The Minority Report

What are you? If I could have a dollar every time I heard that.  Well, I’m a woman. A human. A mother.  However, this question is always tied to my facial features or my curly hair.

I was born to an African-American mother and a Hispanic father.  Growing up, I always felt included within each spectrum of this cultural melting pot.  If I was watching my Aunt Teresa make homemade tortillas, or watching Grandma Azoree cook full course meals that always included sweet cornbread or peach cobbler – it always felt warm and welcoming.  Grandma Azoree took me to daycare in our Third Ward neighborhood, where I could have been perceived as the minority in the class because of my skin color.  However, the children saw no color whatsoever and hide and seek was always the business.  I was later enrolled into a magnet elementary school in the middle of River Oaks, which is the pinnacle of high society in Houston.  Periodically, my mother would come to the cafeteria at lunch time and kids would abruptly ask if that was my “REAL mom”.  I was apprehensive about responding, but then we would proceed to trade Capri Suns and the world was normal again.  It was not until after elementary school that this acceptance began to change.

This was a critical, transitional time where I didn’t know what box to fit in.  School was all about cliques, and I was extremely awkward.  It was my mission to be cool with everyone, but I didn’t really have a home.  I made it a point not to stand out because I was fearful.  That one question – what are you?  At 13, how do you eloquently answer that?  After one summer of swimming and subsequently growing into my chubby physique, I discovered I could possibly fit in as a cute girl.  I figured out boys kind of had a thing for me despite my horrible glitter eyeshadow and lip liner.  This fear of fitting in slowly manifested into frustration.  I was still not good enough.

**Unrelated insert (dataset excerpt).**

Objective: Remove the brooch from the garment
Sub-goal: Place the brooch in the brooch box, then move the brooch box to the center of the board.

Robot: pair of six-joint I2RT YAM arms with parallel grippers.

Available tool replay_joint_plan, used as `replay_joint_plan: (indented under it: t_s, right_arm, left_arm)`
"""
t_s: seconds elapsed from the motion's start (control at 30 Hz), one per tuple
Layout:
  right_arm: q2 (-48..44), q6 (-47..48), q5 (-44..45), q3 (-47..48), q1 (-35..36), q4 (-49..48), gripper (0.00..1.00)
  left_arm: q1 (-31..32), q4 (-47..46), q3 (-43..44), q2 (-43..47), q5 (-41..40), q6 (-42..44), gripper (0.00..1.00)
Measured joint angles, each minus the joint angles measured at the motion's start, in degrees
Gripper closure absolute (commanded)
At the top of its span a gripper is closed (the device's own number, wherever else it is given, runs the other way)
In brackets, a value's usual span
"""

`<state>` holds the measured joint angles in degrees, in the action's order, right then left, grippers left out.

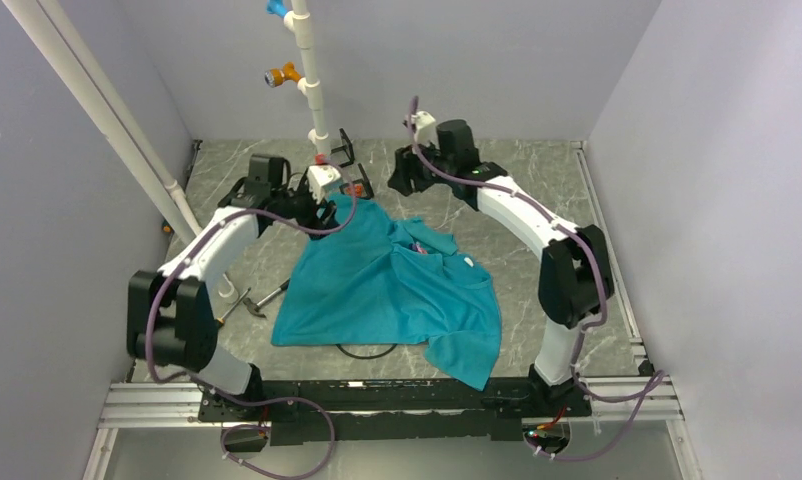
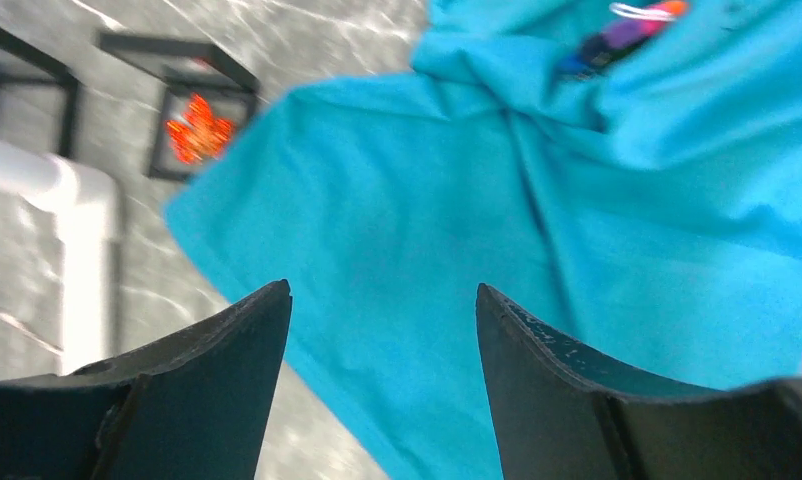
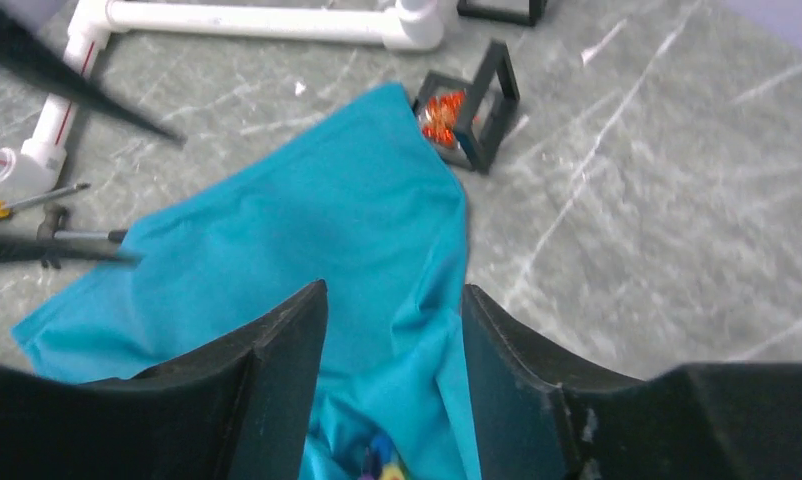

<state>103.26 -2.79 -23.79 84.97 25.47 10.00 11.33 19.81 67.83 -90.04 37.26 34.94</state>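
Two grippers over the far end of the teal T-shirt [image 1: 377,290], spread rumpled on the grey marbled table [image 3: 657,200]. Left gripper [image 2: 382,300]: parted wide, poised just above the cloth's far left edge, holds nothing. Right gripper [image 3: 395,300]: parted somewhat less, hangs over a fold of the shirt, nothing gripped. As for the brooch [image 2: 622,38]: sits among the folds of the shirt, pink-purple with a bright bit, blurred at the top edge of the left wrist view; in the right wrist view, peeps in at the bottom edge, in the gap between that gripper's two fingers. Beside the shirt's far corner: small black frame [image 3: 482,110] with an orange piece [image 3: 439,118] inside; beyond it, white PVC pipe [image 3: 267,20]
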Motion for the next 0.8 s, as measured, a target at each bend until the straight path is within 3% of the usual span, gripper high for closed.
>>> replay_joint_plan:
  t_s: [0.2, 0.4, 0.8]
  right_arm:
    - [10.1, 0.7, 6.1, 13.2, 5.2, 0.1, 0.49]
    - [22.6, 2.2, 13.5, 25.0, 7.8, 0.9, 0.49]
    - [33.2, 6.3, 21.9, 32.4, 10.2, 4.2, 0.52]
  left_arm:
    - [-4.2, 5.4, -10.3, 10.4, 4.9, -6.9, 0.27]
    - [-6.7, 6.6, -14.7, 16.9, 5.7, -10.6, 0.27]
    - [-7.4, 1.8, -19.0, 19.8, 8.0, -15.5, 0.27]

I dated a Hispanic boy, and his family despised me.  Not because I wasn’t polite or personable.  They turned their nose up at me because I wasn’t 100% Mexican, and I wasn’t fluent in Spanish.  Some of the black girls in school even picked on me, calling me names because I wasn’t black enough according to their standards.  “Just that little mixed girl”.  This became a constant cycle that was discouraging and directly impacted my self-confidence over time.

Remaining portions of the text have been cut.